▸ **Task requirements**: Give the number of lines in the records below that include "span", and nothing more.

▸ **Material provided**:
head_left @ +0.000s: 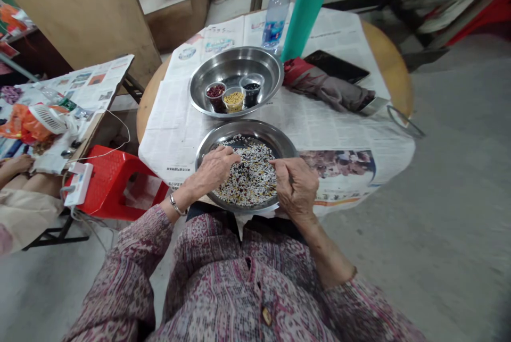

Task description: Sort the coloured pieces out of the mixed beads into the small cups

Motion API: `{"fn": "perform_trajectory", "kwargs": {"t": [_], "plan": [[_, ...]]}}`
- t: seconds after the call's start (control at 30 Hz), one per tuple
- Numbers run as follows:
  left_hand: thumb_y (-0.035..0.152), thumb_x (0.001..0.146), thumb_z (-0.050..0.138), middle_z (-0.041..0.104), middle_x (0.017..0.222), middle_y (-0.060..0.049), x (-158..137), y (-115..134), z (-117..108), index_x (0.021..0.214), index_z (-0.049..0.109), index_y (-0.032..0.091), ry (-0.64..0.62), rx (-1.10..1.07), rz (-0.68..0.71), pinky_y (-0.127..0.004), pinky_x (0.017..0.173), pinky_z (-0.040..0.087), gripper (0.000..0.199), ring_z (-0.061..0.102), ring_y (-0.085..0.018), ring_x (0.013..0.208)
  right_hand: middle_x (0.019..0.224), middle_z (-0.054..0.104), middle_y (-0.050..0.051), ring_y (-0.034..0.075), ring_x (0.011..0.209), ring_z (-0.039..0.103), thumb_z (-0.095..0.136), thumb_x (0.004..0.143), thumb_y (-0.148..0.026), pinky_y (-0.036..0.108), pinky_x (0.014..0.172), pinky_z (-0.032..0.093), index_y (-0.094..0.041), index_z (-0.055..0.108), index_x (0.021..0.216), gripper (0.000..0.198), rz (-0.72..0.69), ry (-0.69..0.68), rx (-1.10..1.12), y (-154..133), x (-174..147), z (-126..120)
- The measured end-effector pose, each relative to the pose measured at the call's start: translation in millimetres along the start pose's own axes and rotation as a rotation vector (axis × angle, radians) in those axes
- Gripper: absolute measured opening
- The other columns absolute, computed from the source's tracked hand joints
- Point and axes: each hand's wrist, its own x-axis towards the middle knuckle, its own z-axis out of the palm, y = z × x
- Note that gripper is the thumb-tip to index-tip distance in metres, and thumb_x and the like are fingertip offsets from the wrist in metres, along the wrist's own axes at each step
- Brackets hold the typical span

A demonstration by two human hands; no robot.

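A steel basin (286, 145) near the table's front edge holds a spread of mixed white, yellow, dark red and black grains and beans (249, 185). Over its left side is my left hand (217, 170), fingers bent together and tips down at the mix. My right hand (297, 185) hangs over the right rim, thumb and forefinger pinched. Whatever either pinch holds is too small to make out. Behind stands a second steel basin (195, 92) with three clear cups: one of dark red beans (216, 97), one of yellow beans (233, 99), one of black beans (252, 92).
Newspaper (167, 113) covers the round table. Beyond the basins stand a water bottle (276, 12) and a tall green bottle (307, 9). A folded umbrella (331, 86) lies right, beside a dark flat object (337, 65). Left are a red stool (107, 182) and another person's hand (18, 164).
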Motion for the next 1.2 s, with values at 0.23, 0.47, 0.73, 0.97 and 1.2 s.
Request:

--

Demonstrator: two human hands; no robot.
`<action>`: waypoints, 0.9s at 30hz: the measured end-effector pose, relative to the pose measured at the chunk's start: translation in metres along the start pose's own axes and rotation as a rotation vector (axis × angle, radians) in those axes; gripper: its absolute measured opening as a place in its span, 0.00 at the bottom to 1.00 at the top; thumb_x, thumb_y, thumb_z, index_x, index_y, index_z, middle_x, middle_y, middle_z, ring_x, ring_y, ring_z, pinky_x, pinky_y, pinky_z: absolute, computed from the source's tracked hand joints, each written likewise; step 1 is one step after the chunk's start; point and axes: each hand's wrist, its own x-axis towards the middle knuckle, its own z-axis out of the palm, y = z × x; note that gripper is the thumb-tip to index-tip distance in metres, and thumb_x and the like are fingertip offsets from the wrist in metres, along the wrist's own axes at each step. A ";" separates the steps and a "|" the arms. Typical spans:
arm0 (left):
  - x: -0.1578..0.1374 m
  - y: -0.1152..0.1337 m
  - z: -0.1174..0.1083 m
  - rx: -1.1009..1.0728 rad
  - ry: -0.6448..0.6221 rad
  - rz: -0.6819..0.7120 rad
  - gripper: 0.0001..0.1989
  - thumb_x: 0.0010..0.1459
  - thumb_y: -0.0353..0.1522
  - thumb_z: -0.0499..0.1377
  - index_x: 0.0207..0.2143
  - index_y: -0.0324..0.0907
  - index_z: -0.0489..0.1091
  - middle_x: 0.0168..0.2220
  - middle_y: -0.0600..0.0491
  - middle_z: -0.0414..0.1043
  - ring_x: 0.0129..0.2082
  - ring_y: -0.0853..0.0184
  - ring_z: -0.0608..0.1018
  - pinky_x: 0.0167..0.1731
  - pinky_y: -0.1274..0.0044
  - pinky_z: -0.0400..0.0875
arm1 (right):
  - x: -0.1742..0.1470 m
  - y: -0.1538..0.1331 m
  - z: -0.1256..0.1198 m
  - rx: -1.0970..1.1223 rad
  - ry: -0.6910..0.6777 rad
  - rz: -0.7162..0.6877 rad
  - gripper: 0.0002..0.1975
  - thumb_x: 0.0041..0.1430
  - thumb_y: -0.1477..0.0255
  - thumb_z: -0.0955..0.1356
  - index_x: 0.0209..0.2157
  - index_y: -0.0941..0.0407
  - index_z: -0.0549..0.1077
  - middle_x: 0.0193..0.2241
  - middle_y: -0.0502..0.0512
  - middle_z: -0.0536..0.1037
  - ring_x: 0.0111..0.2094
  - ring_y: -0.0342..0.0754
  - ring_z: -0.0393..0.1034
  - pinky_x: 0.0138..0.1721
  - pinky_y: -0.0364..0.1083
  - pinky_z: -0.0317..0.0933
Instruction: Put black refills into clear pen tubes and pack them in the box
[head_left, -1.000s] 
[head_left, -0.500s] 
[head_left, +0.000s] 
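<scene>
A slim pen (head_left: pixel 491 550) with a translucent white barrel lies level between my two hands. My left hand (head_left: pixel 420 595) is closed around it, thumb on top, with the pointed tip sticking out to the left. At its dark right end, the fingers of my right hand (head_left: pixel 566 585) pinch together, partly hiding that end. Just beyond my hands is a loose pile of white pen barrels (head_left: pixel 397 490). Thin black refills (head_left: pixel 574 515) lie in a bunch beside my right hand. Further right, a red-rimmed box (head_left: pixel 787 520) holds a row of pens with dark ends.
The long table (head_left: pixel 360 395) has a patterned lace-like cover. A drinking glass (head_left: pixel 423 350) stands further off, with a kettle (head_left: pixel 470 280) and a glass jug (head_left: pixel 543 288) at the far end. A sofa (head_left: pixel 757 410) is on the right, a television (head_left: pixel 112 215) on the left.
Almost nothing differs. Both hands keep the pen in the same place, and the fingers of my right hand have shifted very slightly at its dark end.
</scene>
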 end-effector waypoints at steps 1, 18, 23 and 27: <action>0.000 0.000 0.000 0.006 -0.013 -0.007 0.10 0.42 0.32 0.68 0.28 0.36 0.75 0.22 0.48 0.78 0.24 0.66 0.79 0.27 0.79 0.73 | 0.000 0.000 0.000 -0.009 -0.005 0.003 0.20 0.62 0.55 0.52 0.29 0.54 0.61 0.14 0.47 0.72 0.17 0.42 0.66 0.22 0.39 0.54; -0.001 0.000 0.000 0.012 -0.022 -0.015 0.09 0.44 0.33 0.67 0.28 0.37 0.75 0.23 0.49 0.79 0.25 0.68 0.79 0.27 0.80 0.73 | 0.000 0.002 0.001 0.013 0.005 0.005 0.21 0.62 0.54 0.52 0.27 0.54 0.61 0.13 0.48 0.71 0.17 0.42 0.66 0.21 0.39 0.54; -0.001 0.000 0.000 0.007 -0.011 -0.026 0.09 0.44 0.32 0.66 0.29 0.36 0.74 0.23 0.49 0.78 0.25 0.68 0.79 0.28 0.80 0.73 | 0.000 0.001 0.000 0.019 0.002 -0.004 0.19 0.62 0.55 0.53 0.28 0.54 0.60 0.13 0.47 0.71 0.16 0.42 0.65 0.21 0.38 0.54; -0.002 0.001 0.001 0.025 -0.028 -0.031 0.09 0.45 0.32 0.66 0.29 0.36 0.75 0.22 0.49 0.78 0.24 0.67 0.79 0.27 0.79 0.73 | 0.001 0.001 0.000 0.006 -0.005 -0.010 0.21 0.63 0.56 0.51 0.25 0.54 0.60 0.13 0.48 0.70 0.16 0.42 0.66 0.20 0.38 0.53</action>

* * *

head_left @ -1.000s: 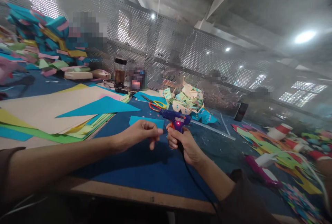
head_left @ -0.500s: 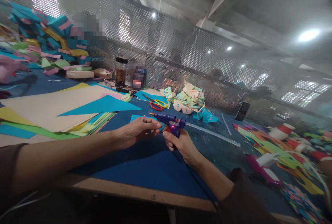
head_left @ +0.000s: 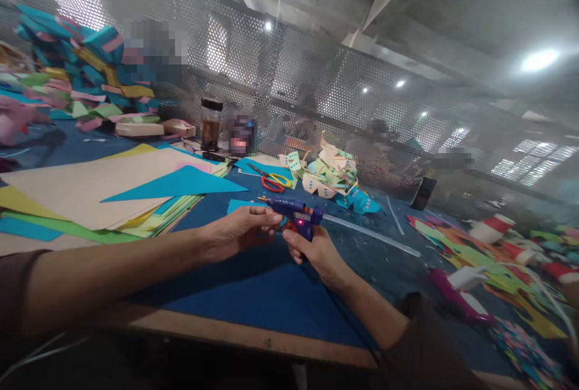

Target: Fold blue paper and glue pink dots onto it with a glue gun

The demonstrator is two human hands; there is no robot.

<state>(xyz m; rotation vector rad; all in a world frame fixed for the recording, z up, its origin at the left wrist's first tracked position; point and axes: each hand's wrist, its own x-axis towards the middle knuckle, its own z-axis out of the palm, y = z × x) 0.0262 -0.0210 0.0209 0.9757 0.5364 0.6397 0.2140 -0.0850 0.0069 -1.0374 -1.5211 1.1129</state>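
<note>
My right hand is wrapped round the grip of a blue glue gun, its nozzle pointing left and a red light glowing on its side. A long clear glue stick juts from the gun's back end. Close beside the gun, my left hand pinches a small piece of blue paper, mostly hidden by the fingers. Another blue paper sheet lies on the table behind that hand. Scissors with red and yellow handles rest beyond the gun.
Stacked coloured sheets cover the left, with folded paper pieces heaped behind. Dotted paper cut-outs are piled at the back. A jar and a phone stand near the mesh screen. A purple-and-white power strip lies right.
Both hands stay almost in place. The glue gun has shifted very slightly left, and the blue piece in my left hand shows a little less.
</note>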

▸ **Output for this task**: 2